Jeanis, whose first Collegiate Challenge was in Lafayette, La., said the experiences students have on these trips usually turn them into very committed club members.

“What was great about the Lafayette trip is we were working next to the people we were actually building the house for,” Jeanis said. “We got to hear their stories and what they went through and how much Habitat has helped them and they were just so appreciative.”

Elsayed also attended the Lafayette trip.

“We had one homeowner who had survived cancer and had lost her husband and lost her house in Katrina and we were building a house for her in Lafayette, La., and she was helping us sand walls,” Elsayed said.

He said that in addition to learning about the people whom he was helping build homes for, he learned new skills he might not have picked up otherwise.

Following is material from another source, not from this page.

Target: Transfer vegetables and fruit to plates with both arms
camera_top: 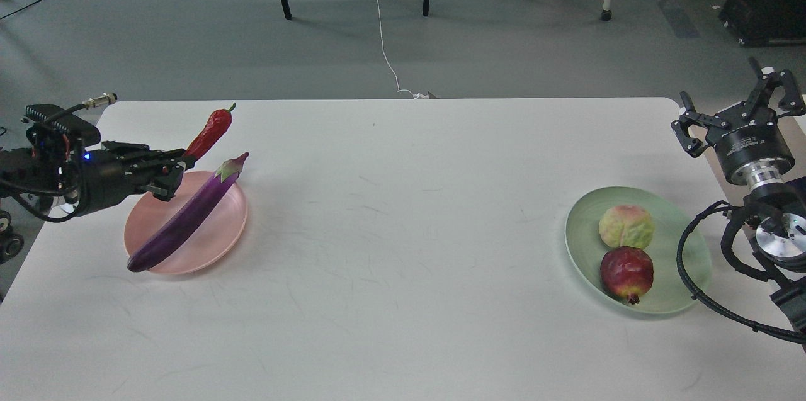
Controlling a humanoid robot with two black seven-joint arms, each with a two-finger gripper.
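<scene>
My left gripper (pixel 178 169) is shut on the lower end of the red chili (pixel 208 132) and holds it tilted up above the far edge of the pink plate (pixel 217 239). The purple eggplant (pixel 186 215) lies slantwise across that plate, its cap toward the far right. The pale green plate (pixel 675 282) at the right holds the yellow-green fruit (pixel 625 226) and the dark red fruit (pixel 626 273). My right gripper (pixel 735 108) is open and empty, raised beyond the table's right edge.
The white table (pixel 403 212) stretches between the two plates. Black cables (pixel 699 291) of my right arm loop over the green plate's right rim. Chair legs and a white cord stand on the floor beyond the far edge.
</scene>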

“I got to go down into a crawlspace of the house and I had to winterize it and place installation board into concrete blocks … it was quite the experience because I would never have even considered learning how to winterize a house,” Elsayed said.

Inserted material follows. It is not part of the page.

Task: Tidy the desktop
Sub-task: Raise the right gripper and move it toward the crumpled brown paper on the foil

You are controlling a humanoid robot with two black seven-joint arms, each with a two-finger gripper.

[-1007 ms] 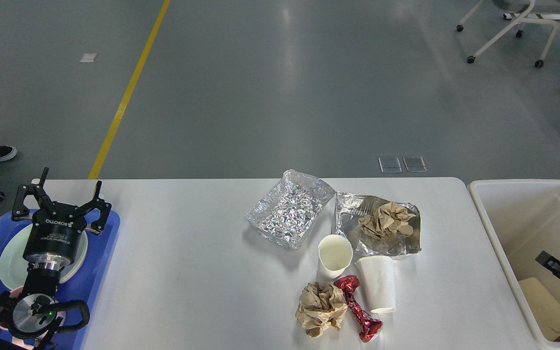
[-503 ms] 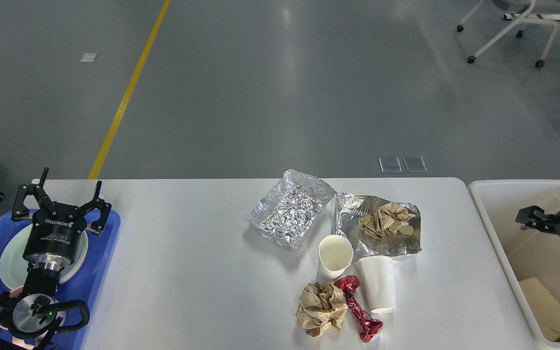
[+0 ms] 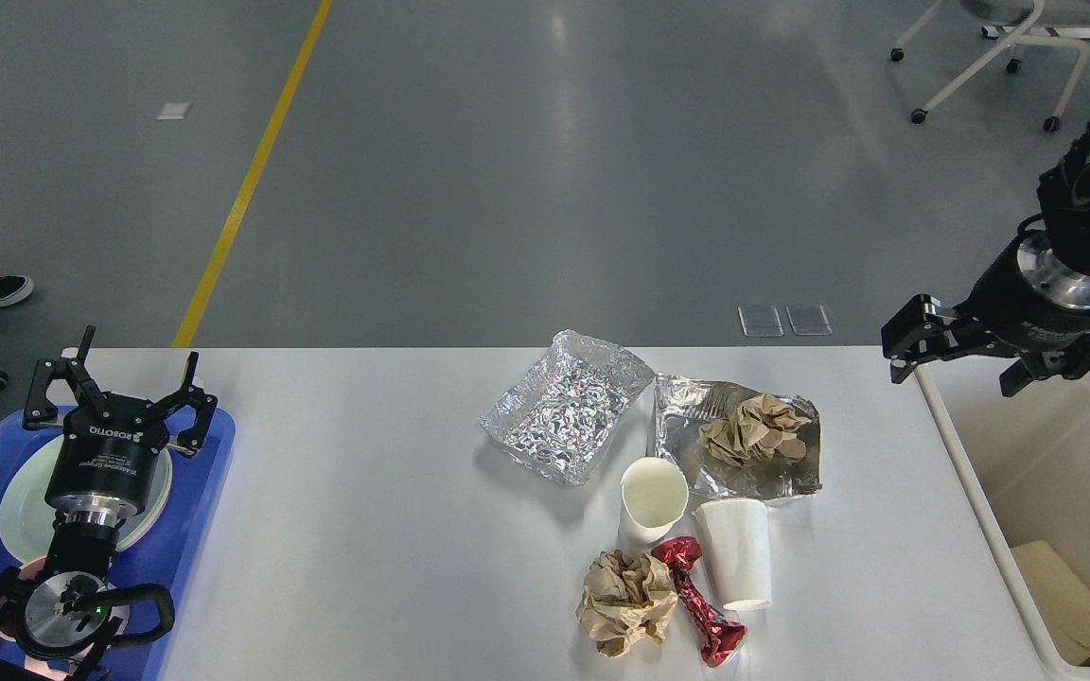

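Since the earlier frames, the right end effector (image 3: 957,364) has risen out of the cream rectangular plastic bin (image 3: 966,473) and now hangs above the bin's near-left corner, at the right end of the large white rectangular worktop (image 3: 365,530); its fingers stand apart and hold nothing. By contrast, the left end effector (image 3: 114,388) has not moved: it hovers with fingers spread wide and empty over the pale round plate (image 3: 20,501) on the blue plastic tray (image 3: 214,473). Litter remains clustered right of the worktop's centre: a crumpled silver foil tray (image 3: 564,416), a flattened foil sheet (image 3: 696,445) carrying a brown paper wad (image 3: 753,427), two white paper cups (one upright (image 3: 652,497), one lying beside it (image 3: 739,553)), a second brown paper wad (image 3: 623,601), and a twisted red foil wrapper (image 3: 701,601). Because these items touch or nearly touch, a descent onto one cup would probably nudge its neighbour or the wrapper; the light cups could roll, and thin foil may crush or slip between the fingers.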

Graduate student and treasurer of the chapter Lauren Cantrell, who has been on three other Collegiate Challenges, said she was looking forward to another trip that would allow her to spend time with friends who share her same passions in helping the community.

“Even though each experience is so different, you all leave the trip as best friends,” Cantrell said. “We all have this overwhelming feeling you can’t describe unless you’re there.”

Though waking up early and putting in hours of physical labor is exhausting, Cantrell said there was something that made it worth everything.

“At the end, if you get to meet a homeowner, then you can see what you’re working for and you feel like you’ve really accomplished something.”